▶ **Work task**: Print the records exactly. Every mark must remain.

▶ **Saved entries**:
++++++++

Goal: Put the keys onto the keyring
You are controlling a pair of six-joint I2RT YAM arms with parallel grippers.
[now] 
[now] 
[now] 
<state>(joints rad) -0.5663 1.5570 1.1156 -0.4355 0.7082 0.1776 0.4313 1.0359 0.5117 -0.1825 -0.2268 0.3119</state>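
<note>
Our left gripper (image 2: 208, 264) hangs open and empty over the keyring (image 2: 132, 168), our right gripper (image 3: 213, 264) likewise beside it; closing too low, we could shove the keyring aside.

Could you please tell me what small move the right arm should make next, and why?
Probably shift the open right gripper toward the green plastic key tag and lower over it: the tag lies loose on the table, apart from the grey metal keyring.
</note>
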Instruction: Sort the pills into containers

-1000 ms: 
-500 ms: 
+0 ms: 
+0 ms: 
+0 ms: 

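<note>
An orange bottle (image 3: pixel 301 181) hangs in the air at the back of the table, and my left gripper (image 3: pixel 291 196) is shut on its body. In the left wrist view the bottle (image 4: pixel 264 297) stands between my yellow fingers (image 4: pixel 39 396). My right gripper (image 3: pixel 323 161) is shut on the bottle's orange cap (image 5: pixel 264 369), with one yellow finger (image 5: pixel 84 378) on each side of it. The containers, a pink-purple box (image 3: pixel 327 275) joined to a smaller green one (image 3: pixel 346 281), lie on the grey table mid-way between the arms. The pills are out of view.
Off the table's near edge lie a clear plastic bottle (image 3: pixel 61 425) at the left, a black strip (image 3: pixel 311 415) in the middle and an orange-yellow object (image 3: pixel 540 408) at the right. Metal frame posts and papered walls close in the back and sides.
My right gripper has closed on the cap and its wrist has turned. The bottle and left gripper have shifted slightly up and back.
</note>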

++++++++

▶ **Result of this task**:
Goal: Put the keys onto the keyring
You are controlling a pair of six-joint I2RT YAM arms with parallel grippers.
[now] 
[now] 
[now] 
<state>(joints rad) -0.5663 1.5570 1.1156 -0.4355 0.7082 0.1776 0.4313 1.0359 0.5117 -0.1825 -0.2268 0.3119</state>
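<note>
Our left gripper (image 2: 208, 264) hangs open and empty over the keyring (image 2: 132, 168), our right gripper (image 3: 213, 264) likewise beside it; closing too low, we could shove the keyring aside.

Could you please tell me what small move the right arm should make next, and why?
Probably shift the open right gripper toward the green plastic key tag and lower over it: the tag lies loose on the table, apart from the grey metal keyring.
</note>
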Instruction: Sort the pills into containers

-1000 ms: 
-500 ms: 
+0 ms: 
+0 ms: 
+0 ms: 

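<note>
An orange bottle (image 3: pixel 301 181) hangs in the air at the back of the table, and my left gripper (image 3: pixel 291 196) is shut on its body. In the left wrist view the bottle (image 4: pixel 264 297) stands between my yellow fingers (image 4: pixel 39 396). My right gripper (image 3: pixel 323 161) is shut on the bottle's orange cap (image 5: pixel 264 369), with one yellow finger (image 5: pixel 84 378) on each side of it. The containers, a pink-purple box (image 3: pixel 327 275) joined to a smaller green one (image 3: pixel 346 281), lie on the grey table mid-way between the arms. The pills are out of view.
Off the table's near edge lie a clear plastic bottle (image 3: pixel 61 425) at the left, a black strip (image 3: pixel 311 415) in the middle and an orange-yellow object (image 3: pixel 540 408) at the right. Metal frame posts and papered walls close in the back and sides.
My right gripper has closed on the cap and its wrist has turned. The bottle and left gripper have shifted slightly up and back.
</note>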

What the exercise required is now done.